Giter Site home page Giter Site logo

ebc's Introduction

Ensemble Biclustering for Classification

####Note

This is a forked version of EBC python implementation. For the final release please refer to this repo.

A python implementation of the Ensemble Biclustering for Classification (EBC) algorithm. Although having "biclustering" in its name, EBC is a co-clustering algorithm that allows you to perform co-clustering on very large sparse N-dimensional matrix. For details and examples of using EBC please reference this paper.

##Files

  • ebc.py: an implementation of EBC algorithm using sparse matrix.
  • ebc2d.py: a vectorized implementation of EBC algorithm using (2D) numpy dense array.
  • matrix.py: a N-dimensional sparse matrix implementation using python dict that allows basic get/set/sum operations.
  • resources/: this directory contains many example data that could be used to run EBC on.

##Usage

####General Usage

Using ebc is easy. First you need a sparse matrix constructed as a SparseMatrix instance defined in matrix.py. You can use matrix.py's built in read_data() method to construct the sparse matrix.

Once you have the sparse matrix and import the ebc module, you can simply do the following:

ebc = EBC(sparse_matrix, n_clusters=[30, 125], max_iterations=10)
cXY, objective, iter = ebc.run()

The returned cXY contains the clustering assignments along each axis in a list of lists, objective contains the final objective function value, iter contains the iterations that it ran for to converge.

####Efficiency Considerations

In short, EBC is built for highly sparse multi-dimensional matrix, while EBC2D is a vectorized version of EBC, and is built for less sparse 2D matrix.
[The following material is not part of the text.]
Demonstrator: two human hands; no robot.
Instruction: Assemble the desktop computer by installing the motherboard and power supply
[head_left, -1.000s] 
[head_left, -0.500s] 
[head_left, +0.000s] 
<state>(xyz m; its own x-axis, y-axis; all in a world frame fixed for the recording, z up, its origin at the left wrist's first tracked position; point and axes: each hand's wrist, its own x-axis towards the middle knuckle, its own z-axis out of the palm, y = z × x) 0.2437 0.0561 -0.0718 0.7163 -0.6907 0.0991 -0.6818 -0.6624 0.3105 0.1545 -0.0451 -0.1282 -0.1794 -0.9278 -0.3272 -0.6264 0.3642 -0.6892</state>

The running time of EBC increases linearly with the number of non-zero elements, while the running time of EBC2D will only increase when matrix size increases.

  • If your input matrix is highly sparse or you need support for N-dimensional matrix with N > 2, you should use EBC class in ebc.py.
  • If your input matrix is not very sparse (e.g. 5% density), and can fit into memory with numpy, you can choose to use EBC2D class in ebc2d.py. Note that EBC2D only supports 2D matrix, since large multi-dimensional dense matrix can hardly fit into memory.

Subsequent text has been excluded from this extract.